Problem statement :: When checking the entries below, count every line with the word "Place", then give only that number.

The data ::

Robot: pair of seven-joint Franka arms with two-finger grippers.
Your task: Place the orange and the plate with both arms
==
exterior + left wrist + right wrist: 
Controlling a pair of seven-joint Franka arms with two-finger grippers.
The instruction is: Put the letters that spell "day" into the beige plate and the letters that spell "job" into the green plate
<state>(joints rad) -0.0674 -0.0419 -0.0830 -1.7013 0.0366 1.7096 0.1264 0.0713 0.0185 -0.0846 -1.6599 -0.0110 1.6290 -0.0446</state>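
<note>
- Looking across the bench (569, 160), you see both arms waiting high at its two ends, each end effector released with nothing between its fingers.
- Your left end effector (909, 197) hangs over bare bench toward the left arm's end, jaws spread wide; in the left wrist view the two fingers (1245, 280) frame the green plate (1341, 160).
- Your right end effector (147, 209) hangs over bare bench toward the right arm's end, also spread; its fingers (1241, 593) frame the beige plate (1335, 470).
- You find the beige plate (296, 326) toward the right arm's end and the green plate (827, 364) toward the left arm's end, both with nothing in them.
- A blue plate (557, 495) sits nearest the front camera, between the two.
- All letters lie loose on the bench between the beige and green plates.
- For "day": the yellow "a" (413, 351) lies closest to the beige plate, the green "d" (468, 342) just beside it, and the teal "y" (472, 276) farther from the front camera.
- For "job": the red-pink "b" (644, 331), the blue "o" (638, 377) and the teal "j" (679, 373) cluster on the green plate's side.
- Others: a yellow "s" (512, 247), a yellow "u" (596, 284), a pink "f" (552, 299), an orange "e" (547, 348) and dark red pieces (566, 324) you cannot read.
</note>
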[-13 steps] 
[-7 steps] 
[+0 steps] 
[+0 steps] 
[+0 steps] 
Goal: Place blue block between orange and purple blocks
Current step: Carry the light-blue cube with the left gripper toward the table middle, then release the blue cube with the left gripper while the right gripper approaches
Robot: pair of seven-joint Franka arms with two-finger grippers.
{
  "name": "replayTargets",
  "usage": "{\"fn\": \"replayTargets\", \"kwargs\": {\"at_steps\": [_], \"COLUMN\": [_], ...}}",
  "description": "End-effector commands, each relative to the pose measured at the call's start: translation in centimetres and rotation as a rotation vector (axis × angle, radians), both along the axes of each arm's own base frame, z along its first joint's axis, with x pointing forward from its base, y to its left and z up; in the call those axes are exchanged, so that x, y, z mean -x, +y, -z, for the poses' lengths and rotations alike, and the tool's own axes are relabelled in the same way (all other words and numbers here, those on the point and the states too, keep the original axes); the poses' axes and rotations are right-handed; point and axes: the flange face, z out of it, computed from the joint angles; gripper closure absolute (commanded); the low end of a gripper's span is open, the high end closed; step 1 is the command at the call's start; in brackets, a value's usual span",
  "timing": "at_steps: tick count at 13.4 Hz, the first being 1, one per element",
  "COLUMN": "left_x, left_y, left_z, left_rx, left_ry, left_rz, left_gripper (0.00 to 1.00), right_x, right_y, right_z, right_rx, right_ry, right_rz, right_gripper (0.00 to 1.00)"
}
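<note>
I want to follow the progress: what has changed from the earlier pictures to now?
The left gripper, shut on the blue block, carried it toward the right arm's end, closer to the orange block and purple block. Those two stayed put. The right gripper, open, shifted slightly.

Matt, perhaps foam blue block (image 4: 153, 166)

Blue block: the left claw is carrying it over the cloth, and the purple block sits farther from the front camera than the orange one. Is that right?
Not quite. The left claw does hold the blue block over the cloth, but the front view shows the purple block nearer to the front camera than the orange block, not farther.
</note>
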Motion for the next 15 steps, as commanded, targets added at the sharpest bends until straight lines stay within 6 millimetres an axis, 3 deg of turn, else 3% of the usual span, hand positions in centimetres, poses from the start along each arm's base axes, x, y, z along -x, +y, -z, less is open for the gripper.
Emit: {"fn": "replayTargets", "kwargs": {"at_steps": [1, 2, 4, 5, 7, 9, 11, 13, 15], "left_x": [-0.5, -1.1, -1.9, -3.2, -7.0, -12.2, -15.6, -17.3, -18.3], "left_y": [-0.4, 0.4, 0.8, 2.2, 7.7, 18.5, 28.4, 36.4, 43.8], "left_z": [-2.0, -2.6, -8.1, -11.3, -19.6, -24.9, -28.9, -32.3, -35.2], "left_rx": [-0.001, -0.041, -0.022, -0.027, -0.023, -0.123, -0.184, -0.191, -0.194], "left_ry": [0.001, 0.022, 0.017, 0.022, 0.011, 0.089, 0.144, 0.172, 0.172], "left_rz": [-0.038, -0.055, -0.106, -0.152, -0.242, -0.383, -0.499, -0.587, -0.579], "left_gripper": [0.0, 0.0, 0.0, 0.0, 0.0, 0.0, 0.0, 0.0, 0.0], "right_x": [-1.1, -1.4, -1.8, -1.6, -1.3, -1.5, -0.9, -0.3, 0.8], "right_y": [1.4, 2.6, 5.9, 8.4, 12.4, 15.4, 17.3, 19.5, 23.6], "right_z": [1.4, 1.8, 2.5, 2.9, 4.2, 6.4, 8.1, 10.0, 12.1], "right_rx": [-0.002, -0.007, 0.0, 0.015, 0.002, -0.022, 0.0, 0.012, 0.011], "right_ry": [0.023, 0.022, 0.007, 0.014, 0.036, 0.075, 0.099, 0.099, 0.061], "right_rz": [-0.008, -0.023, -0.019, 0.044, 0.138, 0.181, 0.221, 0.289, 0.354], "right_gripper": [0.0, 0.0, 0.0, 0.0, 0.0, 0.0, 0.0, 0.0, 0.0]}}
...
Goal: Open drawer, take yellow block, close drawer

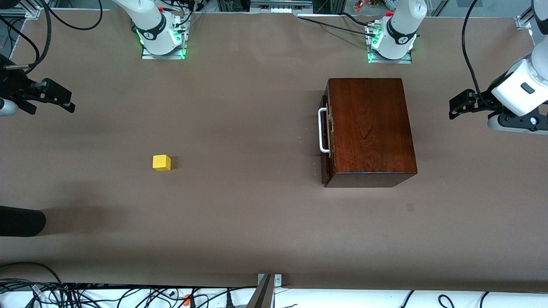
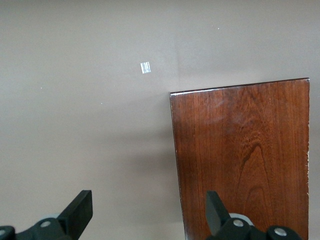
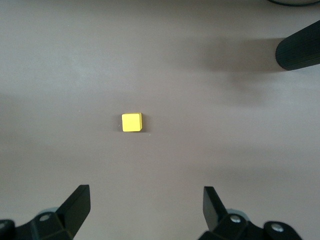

Worked solution :: 2